BOOK REVIEW – ‘RED NOTICE’: HOW I BECAME PUTIN’S NO 1 ENEMY
Wednesday, May 31st, 2017
This book is all the rage now that so much is in the news about Russia and Putin. The author, Bill Browder, was interviewed on Fox Business today. Sounds like a fascinating read for the summer ! Nancy
Red Notice: How I Became Putin’s No 1 Enemy by Bill Browder – review
A gripping account of murder, high finance and the Russian president’s Achilles heel

IIn 2008 a young Russian lawyer called Sergei Magnitsky uncovered a massive tax fraud. He found evidence that a group of well-connected Russian officials had stolen a whopping $230m. The same officials had Magnitsky arrested; he was tossed into a freezing cell and refused medical treatment. Magnitsky – who suffered from pancreatitis and gall stones – spent months in pain.
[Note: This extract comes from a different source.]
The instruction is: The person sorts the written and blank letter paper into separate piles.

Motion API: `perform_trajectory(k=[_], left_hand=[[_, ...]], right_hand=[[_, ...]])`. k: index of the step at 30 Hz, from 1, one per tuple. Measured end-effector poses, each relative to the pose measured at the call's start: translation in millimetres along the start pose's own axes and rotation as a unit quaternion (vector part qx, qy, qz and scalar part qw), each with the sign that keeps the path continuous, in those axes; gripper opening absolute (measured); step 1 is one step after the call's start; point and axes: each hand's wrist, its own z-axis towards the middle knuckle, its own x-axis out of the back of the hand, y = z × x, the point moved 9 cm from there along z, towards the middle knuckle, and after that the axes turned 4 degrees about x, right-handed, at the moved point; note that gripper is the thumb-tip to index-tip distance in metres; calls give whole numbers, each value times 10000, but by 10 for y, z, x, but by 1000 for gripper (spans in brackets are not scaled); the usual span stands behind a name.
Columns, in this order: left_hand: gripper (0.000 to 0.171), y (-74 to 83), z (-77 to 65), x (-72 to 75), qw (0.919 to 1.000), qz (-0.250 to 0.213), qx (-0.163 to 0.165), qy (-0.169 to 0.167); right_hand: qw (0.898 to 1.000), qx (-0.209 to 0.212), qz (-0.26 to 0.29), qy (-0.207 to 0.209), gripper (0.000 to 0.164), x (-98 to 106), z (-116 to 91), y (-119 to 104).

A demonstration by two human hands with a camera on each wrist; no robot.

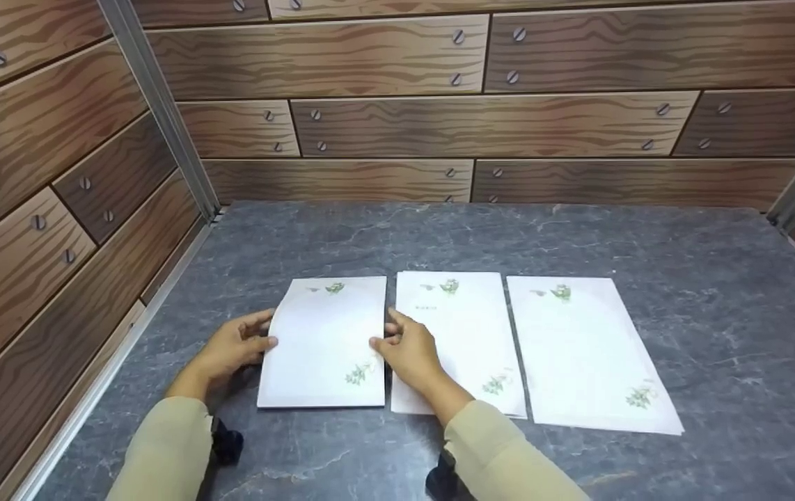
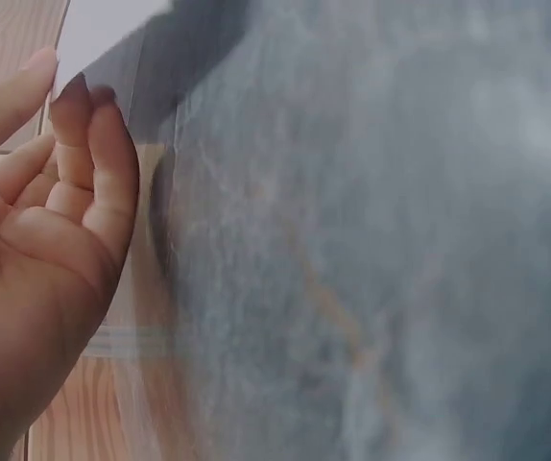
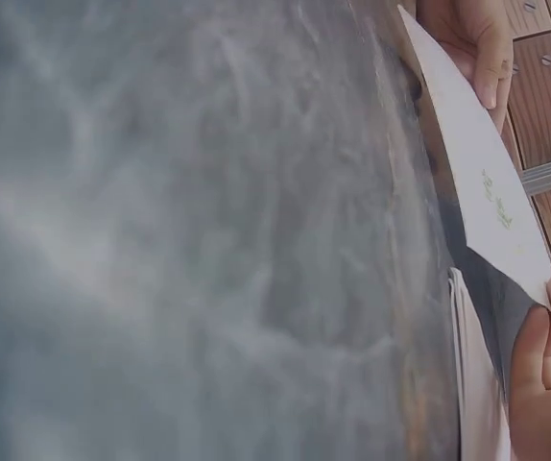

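A white sheet of paper [image 1: 321, 341] with green leaf prints at its top and lower right is held between both hands at the left of the papers. My left hand [image 1: 234, 346] pinches its left edge between thumb and fingers, and that edge curves upward. On the opposite edge, my right hand [image 1: 411, 348] pinches the same sheet [image 3: 487, 187], which bows a little in the right wrist view. The left wrist view shows only a white corner of the paper [image 2: 103, 34] beyond the fingertips [image 2: 72, 96].
Beside the held sheet lies a stack of similar printed papers [image 1: 460, 341], its edges slightly uneven, partly under the right forearm. Farther right are more such papers [image 1: 589, 355]. A grey marbled table [image 1: 342, 459] carries them, with wood-patterned walls [image 1: 383, 125] behind and at the left.
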Motion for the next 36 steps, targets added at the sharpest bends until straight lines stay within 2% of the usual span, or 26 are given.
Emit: perform_trajectory(k=[6, 15, 19, 26, 36], left_hand=[[64, 6, -29, -25, 9991, -388, 92, -119], [72, 108, -20, -78, 9974, -681, -90, -204], [72, 162, 10, -131, 9975, -696, -129, -76], [71, 254, 69, -310, 9974, -698, -139, -52], [72, 388, 103, -638, 9971, -749, -106, 93]], right_hand=[[9998, 40, 195, -44, 58, -2, 14, 5], [9988, 131, 472, 21, 66, 96, 28, -12], [9979, 250, 592, 50, 66, 171, 44, -11], [9978, 374, 538, 112, 65, 365, 63, 15], [9988, 107, 414, 246, 65, 723, 44, 138]])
This state-sanctioned torture was meant to make him withdraw his testimony. He didn’t. One day his condition grew critical. Guards put him in an isolation cell. There, they beat him to death.
Magnitsky’s case was to become the most notorious and best-documented example of human rights abuse in Vladimir Putin’s Russia. That this happened was down to one man: Bill Browder, a US-born financier and the CEO of a successful asset management company. Once a Putin fan, Browder found himself in trouble in 2005 when he was deported from Russia. He hired a team, including Magnitsky. When the Kremlin got nasty, most of the lawyers fled. Magnitsky – a family man with two small boys, who liked Beethoven – refused to leave. He believed the law would protect him, that Russia had said farewell to its Soviet ghosts. It was a tragic misjudgment.
Red Notice is a dramatic, moving and thriller-like account of how Magnitsky’s death transformed Browder from hedge-fund manager to global human rights crusader. Its title refers to the extradition request served by Russia on Interpol, demanding Browder’s arrest. (A Russian court later jailed him in absentia for nine years.) In truth, there are quite a few pretenders to the exalted post of “Putin’s No 1 Enemy”, as he describes himself. They include Michael Khodorkovsky, the former oligarch whom Putin (pictured) jailed and sent to Siberia. There is the lateBoris Berezovsky, another tycoon who fell out with Russia’s grudge-bearer-in-chief and decamped to London, playing Trotsky to Putin’s Stalin. Or Alexei Navalny, the Moscow opposition leader, currently under house arrest. Or the murdered Alexander Litvinenko, poisoned in a Mayfair hotel with radioactive green tea.